-- Opening Marker --
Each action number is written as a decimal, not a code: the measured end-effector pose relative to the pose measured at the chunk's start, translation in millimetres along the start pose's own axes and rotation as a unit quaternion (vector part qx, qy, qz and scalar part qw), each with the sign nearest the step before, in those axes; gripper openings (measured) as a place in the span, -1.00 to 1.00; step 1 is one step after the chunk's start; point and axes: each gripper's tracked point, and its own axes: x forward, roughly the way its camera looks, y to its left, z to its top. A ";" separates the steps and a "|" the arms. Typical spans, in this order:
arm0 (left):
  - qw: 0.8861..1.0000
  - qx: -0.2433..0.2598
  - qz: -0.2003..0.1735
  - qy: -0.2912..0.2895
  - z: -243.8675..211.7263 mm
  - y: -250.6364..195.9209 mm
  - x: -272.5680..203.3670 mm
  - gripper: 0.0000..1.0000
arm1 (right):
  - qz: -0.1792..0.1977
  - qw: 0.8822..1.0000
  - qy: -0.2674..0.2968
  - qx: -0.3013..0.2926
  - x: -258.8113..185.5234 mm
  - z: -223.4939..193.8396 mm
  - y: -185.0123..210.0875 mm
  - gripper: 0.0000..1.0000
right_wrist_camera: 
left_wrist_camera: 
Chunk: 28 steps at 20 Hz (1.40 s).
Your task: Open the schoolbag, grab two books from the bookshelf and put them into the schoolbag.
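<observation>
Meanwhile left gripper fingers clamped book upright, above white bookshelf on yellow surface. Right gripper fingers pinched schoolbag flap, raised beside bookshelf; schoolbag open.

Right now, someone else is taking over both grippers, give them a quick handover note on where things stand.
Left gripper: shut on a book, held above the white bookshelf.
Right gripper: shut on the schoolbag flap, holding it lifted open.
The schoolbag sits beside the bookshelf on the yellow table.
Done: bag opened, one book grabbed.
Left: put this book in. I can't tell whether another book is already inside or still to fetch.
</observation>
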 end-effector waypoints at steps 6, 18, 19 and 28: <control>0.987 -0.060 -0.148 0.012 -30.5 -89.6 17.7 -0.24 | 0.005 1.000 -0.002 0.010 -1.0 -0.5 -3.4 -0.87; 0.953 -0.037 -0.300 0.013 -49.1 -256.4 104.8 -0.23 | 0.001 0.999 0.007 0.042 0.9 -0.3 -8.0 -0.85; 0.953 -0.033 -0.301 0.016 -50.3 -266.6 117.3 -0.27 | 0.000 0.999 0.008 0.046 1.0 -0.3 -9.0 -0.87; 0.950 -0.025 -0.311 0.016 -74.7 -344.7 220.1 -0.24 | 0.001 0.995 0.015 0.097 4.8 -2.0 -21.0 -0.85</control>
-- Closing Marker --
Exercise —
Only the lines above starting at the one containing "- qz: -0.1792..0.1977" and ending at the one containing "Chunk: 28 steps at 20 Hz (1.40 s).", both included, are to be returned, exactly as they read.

Problem solution —
  - qz: -0.1792..0.1977
  - qw: 0.8822..1.0000
  - qy: -0.2674..0.2968
  - qx: -0.3013..0.2926
  - x: -258.8113..185.5234 mm
  - z: -223.4939..193.8396 mm
  - y: -185.0123..210.0875 mm
  - gripper: 0.0000..1.0000
right_wrist_camera: 
left_wrist_camera: 
Chunk: 28 steps at 20 Hz (1.40 s).

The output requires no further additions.